The aviculturist was instructed to collect swab specimens for DNA testing from the cockatiel aviary, the kitchen where chicks were raised, and the cockatoo breeding area. Polyomavirus nucleic acid was detected in specimens from all 3 areas. Virus-contaminated areas were cleaned, and a flock vaccination program was instituted. Subsequently, there have not been any additional deaths
attributable to polyomavirus infection. Vaccinated chicks from this flock were transported to a bird fair, where they were apparently exposed to other birds infected with polyomavirus. Vaccinated chicks did not develop any clinical signs of disease, but a group of unvaccinated macaw chicks housed approximately 4.5 m away died of polyomavirus infection.
Flock 6 consisted of 6 pairs of macaws and 4 pairs of African grey parrots. The last birds, a pair of macaws, had been added in 1991. The flock had few problems until 1993, when a blue-and-gold macaw chick that %vas purchased at a bird fair and housed in a pet shop owned by the aviculturist died of polyomavirus infection. Subsequently, 1 chick from each of 3 different clutches of blue-and-gold macaws housed in the pet shop died of polyomavirus infection, which was confirmed by means of in situ hybridization. Although the aviculturist was initially skeptical of the diagnosis, he did initiate a vaccination program for all neonatal birds after the third chick died of polyomavirus infection. The flock has produced 63 neonatal birds since the vaccination program was initiated, and there have not been any deaths in the nursery or pet shop attributable to polyomavirus infection.
Flock 7 consisted of 28 breeding cockatiels maintained in a room in the aviculturists home. This aviculturist practiced excellent hygiene and husbandry practices and had not added any new birds during a 5-year period. However, in March 1995, 8 cockatiel chicks died during a 2-week period, and in situ hybridization of samples from the last chick that died indicated that the chick died of polyomavirus infection.
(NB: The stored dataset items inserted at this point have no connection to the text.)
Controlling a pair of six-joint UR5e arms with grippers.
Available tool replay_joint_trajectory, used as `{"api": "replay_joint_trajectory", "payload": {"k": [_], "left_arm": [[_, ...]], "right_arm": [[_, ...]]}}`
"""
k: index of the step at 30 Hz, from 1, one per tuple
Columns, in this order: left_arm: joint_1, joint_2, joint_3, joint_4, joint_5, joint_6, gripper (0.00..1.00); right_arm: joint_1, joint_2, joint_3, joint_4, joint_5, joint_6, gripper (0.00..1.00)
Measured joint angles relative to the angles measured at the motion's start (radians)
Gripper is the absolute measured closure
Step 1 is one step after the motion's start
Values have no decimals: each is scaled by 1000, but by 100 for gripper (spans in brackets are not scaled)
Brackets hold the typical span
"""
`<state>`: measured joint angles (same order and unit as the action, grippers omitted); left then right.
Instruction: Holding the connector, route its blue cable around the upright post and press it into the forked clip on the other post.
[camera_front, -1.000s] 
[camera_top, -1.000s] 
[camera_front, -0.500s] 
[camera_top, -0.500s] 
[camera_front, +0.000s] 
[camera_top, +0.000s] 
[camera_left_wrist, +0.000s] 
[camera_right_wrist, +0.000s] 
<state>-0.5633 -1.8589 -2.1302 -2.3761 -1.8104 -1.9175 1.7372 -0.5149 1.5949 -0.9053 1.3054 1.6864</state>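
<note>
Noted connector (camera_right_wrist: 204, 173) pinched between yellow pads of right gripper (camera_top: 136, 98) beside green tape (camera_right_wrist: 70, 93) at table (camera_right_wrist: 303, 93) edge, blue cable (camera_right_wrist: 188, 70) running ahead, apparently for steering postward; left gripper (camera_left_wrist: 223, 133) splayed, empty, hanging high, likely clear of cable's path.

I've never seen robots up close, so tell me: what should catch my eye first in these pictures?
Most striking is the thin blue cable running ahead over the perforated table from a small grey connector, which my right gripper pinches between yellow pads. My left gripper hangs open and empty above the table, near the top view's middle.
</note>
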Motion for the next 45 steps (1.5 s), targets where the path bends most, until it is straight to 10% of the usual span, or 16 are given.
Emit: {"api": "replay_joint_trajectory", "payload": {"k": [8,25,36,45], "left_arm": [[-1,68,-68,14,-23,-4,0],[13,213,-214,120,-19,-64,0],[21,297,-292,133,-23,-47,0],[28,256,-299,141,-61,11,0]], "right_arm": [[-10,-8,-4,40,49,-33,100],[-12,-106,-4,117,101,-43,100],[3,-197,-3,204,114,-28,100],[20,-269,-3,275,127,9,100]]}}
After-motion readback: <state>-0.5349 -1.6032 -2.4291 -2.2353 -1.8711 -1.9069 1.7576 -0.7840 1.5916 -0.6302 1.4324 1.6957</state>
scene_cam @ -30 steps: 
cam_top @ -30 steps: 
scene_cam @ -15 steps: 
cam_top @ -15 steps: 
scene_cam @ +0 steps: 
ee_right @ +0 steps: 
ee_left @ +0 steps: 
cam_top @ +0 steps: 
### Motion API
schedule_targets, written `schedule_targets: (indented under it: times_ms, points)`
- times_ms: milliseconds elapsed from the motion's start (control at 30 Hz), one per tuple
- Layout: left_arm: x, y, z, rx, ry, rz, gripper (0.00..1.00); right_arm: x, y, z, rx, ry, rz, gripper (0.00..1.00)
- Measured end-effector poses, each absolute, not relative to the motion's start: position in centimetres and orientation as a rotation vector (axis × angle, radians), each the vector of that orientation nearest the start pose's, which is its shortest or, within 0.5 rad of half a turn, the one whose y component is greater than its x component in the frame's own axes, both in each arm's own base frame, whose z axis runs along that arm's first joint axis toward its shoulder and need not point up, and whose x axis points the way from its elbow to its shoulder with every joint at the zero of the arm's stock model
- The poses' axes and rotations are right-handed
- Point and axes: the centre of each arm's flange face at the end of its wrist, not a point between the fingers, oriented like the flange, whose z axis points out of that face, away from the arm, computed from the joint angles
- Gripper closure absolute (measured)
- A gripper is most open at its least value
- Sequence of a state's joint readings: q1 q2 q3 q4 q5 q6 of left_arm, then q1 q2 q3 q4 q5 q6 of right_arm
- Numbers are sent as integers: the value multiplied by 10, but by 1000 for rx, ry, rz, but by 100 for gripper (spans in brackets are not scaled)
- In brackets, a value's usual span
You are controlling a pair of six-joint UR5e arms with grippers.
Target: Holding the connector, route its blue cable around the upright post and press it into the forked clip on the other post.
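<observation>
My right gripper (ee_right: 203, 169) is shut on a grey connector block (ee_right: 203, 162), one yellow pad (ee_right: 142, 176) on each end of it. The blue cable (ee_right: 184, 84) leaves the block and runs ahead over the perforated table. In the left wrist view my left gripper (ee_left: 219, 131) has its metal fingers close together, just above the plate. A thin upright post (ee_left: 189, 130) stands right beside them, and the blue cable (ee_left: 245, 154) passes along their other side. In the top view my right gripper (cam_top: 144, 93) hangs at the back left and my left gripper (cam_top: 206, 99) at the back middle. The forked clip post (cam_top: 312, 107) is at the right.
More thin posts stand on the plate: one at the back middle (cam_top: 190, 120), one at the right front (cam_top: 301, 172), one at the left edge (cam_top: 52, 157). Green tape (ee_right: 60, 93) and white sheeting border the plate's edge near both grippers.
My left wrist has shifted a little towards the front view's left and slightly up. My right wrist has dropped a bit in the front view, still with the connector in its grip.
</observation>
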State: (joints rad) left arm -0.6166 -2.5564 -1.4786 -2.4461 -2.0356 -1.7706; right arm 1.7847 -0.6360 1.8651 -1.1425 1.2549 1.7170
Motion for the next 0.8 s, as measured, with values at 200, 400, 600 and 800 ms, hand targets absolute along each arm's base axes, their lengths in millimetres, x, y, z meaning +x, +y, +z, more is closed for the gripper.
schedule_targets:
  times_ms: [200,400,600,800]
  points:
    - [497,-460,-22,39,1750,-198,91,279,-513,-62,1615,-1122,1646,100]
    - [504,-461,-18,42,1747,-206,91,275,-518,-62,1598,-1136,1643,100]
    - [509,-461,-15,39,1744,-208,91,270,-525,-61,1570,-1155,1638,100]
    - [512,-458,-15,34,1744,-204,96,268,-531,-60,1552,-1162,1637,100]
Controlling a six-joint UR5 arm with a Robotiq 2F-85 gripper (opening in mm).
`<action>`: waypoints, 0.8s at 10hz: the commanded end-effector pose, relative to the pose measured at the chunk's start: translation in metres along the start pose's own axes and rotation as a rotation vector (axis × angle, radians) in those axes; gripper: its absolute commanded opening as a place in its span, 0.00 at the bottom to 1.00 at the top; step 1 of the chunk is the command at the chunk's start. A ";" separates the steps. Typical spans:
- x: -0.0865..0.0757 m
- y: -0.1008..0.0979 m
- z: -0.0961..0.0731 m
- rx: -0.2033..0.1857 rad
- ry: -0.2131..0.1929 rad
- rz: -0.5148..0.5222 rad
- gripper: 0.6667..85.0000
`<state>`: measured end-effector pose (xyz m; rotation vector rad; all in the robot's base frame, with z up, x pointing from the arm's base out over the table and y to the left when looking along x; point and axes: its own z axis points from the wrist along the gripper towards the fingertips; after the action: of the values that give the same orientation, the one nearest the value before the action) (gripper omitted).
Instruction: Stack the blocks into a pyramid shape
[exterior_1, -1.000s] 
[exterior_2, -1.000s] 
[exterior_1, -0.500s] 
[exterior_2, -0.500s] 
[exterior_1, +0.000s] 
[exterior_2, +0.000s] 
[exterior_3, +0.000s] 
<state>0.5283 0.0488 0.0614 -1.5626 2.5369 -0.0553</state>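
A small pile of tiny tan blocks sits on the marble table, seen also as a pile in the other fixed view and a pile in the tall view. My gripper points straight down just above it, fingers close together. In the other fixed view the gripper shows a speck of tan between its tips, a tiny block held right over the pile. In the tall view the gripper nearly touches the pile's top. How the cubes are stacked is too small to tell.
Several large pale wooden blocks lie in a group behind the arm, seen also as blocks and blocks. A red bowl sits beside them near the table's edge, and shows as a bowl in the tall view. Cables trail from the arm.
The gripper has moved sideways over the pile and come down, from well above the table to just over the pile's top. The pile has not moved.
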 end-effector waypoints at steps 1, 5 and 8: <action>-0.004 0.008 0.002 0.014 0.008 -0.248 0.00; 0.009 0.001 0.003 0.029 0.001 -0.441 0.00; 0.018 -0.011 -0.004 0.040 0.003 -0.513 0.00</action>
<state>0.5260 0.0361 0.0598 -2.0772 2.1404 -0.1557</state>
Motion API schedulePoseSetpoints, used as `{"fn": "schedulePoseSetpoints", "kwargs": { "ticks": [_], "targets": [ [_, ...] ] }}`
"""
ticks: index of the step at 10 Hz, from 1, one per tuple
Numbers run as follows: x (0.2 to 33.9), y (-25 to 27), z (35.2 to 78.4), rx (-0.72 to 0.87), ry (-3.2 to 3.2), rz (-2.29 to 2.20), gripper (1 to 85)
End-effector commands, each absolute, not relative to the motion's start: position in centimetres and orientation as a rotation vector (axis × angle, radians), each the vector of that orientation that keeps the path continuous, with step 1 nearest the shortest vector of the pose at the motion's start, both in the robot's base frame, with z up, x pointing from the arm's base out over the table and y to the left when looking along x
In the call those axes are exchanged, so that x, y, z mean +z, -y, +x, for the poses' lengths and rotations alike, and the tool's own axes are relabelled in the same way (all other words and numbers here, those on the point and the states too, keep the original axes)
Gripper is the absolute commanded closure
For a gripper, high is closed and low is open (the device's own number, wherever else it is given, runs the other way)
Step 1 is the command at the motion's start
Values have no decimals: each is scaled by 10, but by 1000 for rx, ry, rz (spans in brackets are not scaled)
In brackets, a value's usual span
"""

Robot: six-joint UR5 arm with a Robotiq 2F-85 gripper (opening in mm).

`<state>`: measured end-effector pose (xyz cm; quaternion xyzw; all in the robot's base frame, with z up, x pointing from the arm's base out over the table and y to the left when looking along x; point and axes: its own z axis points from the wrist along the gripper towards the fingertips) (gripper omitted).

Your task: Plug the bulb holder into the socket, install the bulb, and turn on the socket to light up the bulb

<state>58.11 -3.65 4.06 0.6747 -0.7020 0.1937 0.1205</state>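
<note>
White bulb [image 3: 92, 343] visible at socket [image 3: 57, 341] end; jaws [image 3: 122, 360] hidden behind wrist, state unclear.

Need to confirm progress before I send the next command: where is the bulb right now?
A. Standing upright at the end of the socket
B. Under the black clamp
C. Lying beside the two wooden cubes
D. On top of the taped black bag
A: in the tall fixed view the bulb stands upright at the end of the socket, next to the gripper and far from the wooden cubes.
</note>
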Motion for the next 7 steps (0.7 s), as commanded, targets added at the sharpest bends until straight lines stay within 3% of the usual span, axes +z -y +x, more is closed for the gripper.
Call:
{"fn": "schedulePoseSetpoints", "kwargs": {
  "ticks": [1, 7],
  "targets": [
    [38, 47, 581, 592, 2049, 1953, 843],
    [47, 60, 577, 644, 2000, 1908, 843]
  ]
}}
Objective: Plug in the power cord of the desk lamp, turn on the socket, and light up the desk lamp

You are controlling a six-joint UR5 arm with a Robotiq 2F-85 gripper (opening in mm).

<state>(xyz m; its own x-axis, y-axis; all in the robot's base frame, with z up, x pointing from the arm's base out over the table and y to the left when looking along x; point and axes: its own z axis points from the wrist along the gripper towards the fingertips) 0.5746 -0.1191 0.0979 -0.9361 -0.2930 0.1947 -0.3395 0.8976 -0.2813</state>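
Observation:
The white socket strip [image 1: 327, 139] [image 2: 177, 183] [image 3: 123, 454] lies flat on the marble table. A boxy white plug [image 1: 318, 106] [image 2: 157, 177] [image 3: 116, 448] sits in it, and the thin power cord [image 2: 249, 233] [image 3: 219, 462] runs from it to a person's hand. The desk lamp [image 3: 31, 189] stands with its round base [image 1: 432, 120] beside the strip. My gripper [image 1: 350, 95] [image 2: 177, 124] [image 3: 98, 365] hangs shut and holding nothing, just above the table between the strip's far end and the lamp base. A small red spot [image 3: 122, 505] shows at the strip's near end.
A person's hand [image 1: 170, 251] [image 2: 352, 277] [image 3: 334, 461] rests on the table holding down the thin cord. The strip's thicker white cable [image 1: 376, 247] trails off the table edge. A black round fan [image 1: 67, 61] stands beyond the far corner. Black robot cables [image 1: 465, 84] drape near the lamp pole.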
The flock was vaccinated in May 1995 and, during the 2 subsequent breeding seasons, produced 62 neonatal birds, none of which died of polyomavirus infection.
Flock 8 consisted of 408 breeding birds, including 140 African grey parrots, 60 macaws, 200 eclectus parrots, 4 conures, and 4 Leadbeaters cockatoos (C leadbeateri). The flock was developed primarily from imported birds during a 15-year period: new birds had not been added to the flock during the previous 5 years. Breeding birds were maintained in an indoor/outdoor facility in hanging wire enclosures placed above a concrete pad. Most eggs were removed from nests and artificially incubated. A single mature imported jenday conure (A jandaya) introduced with a group of 40 pairs of sun and jenday conures died of polyomavirus infection in 1984. These conures were housed in a quarantine area that was completely separate from the established flock. When this conure died, the remaining 40 pairs of birds were removed from the premises. In 1991, results of DNA testing of random swab specimens from the aviarys environment for polyomavirus nucleic acid and serologic screening of 4 recently weaned eclectus parrots for polyomavirus neutralizing antibodies were negative. The flock produced approximately 650 neonatal birds annually, 90% of which were eclectus parrots.
There were no additional polyomavirus-associated deaths in this aviary: however, approximately 50 of 500 (10%) eclectus chicks that were sent to potentially polyomavirus-contaminated areas (eg. pet retailers and brokers) died of polyomavirus infections. A program for vaccination of eclectus chicks before they left the nursery was initiated, and none of approximately 450 properly vaccinated chicks (initial vaccination at 20 days of age, followed by 2 booster vaccinations or initial vaccination at 40 to 45 days of age, followed by 1 booster vaccination) subsequently died of polyomavirus infection. However, 8 eclectus chicks that were vaccinated at 20 days of age, given 1 booster vaccination at 34 days of age, and shipped to pet stores at 40 days of age died of polyomavirus infection.
Because new adults were not being added to the flock and there have not been any nursery problems attributable to polyomavirus infection, the aviculturist elected not to vaccinate adult birds. The aviculturist has been advised of the risk associated with polyomavirus amplifying in unvaccinated adult birds. Flock 9 consisted of approximately 400 birds, including African grey parrots, macaws, conures, Amazona spp, cockatoos, and Poicephalus spp. The birds had been acquired during a 15-year period and were maintained as breeding pairs in covered outdoor aviaries. Adult and neonatal birds were frequently added to this flock. New birds were purchased from multiple sources and were congregated in a single area without being quarantined or evaluated by a veterinarian. The aviary also bought and sold thousands of smaller psittacine birds, including cockatiels, love-birds, and budgerigars. The nursery consisted of four 3 X 3.6-m rooms separated from areas that housed adult birds. Attempts were made to segregate neonatal birds into nursery, rooms by species; however, chicks produced by the flock were placed in the same nursery rooms as were chicks acquired from other breeders. Once in the nursery, chicks were maintained as clutches and kept in glass aquariums. Prior to 1995, the chick mortality rate had been considered too low to warrent necropsy of dead chicks.
In May 1995, several chicks developed delayed crop emptying that was unresponsive to treatment with fluids, antibiotics (piperacillin sodium and enrofloxacin), and an antifungal agent (nystatin). Mortality rate was highest in 3- to 7-week-old birds, and eventually, chicks in all 4 nursery rooms were dying. At this time, the aviculturist sought assistance, and intranuclear inclusion bodies suggestive of polyomavirus were demonstrated in tissue samples from a Moluccan cockatoo chick. A DNA test revealed polyomavirus nucleic acid in tissue samples from an affected scarlet macaw chick. Beginning in August 1995, all chicks that died were necropsied; many had serosal hemorrhages, hepatomegaly, and splenomegaly.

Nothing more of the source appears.